Jones knew his days as an elite runner were over, but he could still swim and bike, and he believed if he managed his running and took care of himself, he could still do well in triathlons and biathlons (more commonly called duathlons now). From about 1985-1991, Jones was a consistent winner in the New York Biathlon Series and triathlons in the East, while also organizing races.

In 1992, he moved to Orange County in California and competed and organized triathlons at nearby Camp Pendleton in San Diego County. In 2000 -- with his days as a race director over -- he stepped up his competition schedule. The core of his philosophy about staying fit for the long haul has been his belief that less is more with running.

After his injuries in 1983 (and several knee surgeries since), Jones knew he couldn't take the pounding of extremely long training runs or Ironman/half-Ironman races. So, he's done only sprint- and Olympic-distance events. He'd have to increase his running miles significantly to do Ironmans, and he knows he can't.

"My theory is if you want to be doing this, keep it fun, keep it healthy," he says. "It's better to do sprints."

In fact, he counsels his clients that training for an Ironman can ruin the balance in their lives.
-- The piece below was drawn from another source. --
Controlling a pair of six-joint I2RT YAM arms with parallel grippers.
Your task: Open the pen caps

"You're sacrificing your marriage and your family," he says. "Do sprints. You can do sprints on seven hours a week [of running] and you can do Olympics on 10 hours a week [plus time for swimming and biking]."
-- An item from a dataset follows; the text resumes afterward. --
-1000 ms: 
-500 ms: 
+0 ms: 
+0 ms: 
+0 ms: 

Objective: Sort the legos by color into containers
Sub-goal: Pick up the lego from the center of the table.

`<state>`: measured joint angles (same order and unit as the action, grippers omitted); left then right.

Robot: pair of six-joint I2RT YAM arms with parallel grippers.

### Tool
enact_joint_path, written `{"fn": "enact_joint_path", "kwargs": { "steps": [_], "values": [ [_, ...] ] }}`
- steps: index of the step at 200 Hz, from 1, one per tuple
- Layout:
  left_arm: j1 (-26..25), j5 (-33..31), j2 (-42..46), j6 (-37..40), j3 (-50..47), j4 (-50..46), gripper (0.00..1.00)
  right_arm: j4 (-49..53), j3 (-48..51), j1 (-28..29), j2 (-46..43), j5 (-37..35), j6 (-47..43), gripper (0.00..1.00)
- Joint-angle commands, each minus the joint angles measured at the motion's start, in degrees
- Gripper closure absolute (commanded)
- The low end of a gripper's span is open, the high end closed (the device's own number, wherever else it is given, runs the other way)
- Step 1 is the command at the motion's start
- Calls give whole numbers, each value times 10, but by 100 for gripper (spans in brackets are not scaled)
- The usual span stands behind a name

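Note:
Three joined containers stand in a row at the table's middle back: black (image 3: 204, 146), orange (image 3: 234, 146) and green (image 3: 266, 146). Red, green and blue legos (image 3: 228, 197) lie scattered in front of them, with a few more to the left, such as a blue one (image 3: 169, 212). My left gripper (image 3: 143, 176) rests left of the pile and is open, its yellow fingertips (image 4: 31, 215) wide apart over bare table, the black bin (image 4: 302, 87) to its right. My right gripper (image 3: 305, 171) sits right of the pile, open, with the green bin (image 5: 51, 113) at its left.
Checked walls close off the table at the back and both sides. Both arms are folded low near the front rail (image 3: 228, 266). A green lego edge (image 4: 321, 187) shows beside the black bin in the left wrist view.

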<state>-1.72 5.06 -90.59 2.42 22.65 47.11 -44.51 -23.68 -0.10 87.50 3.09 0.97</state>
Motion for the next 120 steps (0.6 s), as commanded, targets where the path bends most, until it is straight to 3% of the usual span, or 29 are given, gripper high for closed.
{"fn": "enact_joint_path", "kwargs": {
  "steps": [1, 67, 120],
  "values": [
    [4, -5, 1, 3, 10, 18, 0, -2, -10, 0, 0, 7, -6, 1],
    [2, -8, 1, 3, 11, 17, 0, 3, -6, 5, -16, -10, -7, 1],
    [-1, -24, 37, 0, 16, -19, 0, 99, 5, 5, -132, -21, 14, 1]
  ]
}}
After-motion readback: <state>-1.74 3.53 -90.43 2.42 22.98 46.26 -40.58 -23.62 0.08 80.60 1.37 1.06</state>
Jones estimates he's done more than 500 triathlons, 200 duathlons and 300 road races, and intends to add to that total.

"There's no way I would have had this career if I was still doing full and half marathons," he says. "Just no way."

Into the future

Even while keeping his mileage low, Jones' body lets him know it feels those 1,000-plus races. The car accident left one knee "almost bone on bone." He takes a collagen supplement to aid his joints. His damaged thigh has perhaps 20 percent of the strength it once had, and when he ruptured a tendon in his foot, doctors replaced it with a cadaver tendon.

"So I'm actually dead man running now, not dead man walking," he says, laughing.
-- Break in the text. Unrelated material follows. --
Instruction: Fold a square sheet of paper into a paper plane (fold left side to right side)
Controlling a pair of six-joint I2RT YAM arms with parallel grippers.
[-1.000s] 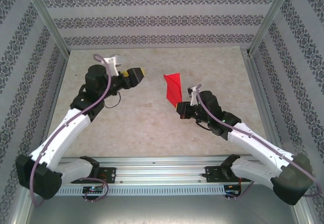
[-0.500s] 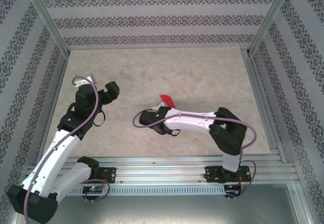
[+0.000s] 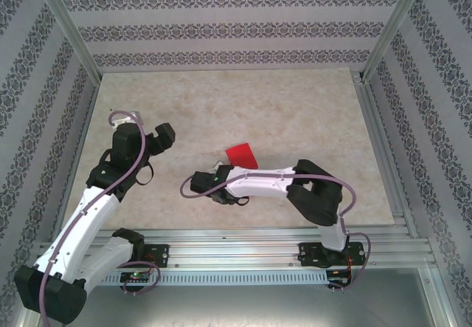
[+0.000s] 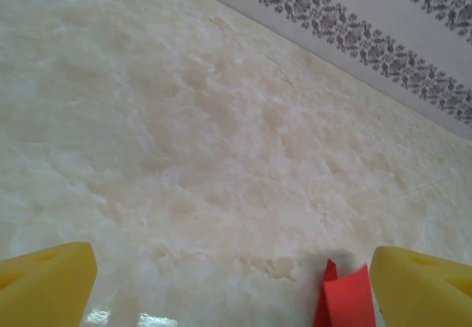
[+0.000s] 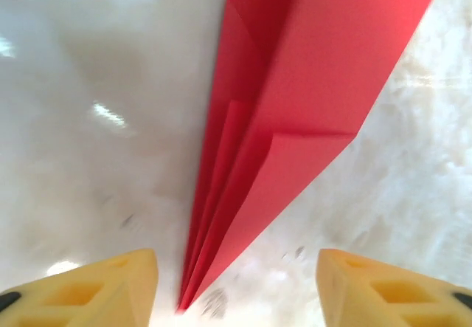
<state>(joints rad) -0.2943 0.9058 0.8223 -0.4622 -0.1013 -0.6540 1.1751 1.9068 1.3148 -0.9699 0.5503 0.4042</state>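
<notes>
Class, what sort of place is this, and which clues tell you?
Probably a robot test cell: left arm and right arm bolted to an aluminium rail, marble-look tabletop, patterned wall panels around it.

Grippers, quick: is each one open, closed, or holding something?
Left gripper: open, holding nothing.
Right gripper: open, either side of the paper plane, not gripping it.

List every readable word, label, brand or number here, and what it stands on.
None readable. The red paper plane is blank, the yellow fingertips unmarked, the walls carry only a floral pattern, and the circuit boards at the near edge are too small to tell.
</notes>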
Longtime San Diego-area race director and triathlete Rick Kozlowski has known Jones for about 20 years, and may have competed against him in that 1976 triathlon on Mission Bay. Kozlowski says Jones always has been a fierce competitor.

"He was the type of guy that when he thought his body was at the threshold, he'd push it a little bit harder," says Kozlowski. "He just had that mentality of whatever it takes to overtake somebody ahead of him, which I think is what led to a couple of his injuries.

"But anytime you get a fierce competitor, they're going to push their body to areas that may in the long run prove to be a little downfall. I think that's how he came to develop his less-is-more program."

Jones is part of a small group of triathletes who've been around since the beginning. They've seen the sport grow to a popularity they never imagined in the mid-1970s. But he acknowledges times are different. First the running boom of the 1970s and '80s transformed people into weekend warriors. Then triathlons blossomed.

"The last 10 years, the growth," he says. "People love to go into work and say, 'Oh, I just ran a half marathon or a marathon.' And now the big thing is, 'Oh, I just did a triathlon.'"

As Jones looks forward, he sees his 60th birthday in February and his 70th in the distance. He hopes that by doing shorter races he can keep winning medals up to 2025 and beyond. But when asked if he'd ever consider doing an Ironman, he laughs.

Maybe, he says. Maybe after another 10 years he'll be willing to pay the price and do it for an almost-grand finale.

"I know I could do one," he says. "Maybe I'll do one when I'm 70 and all these guys have been doing 30, 40 years of Ironmans and have no bones or joints, I might sneak one in. I won the first one 40 years ago next year, and I'll be 60. So maybe when I turn 70, on my 50th anniversary of doing triathlons, I'll do an Ironman just to finish it and have fun."

If he does, he'll likely still have that kick at the finish.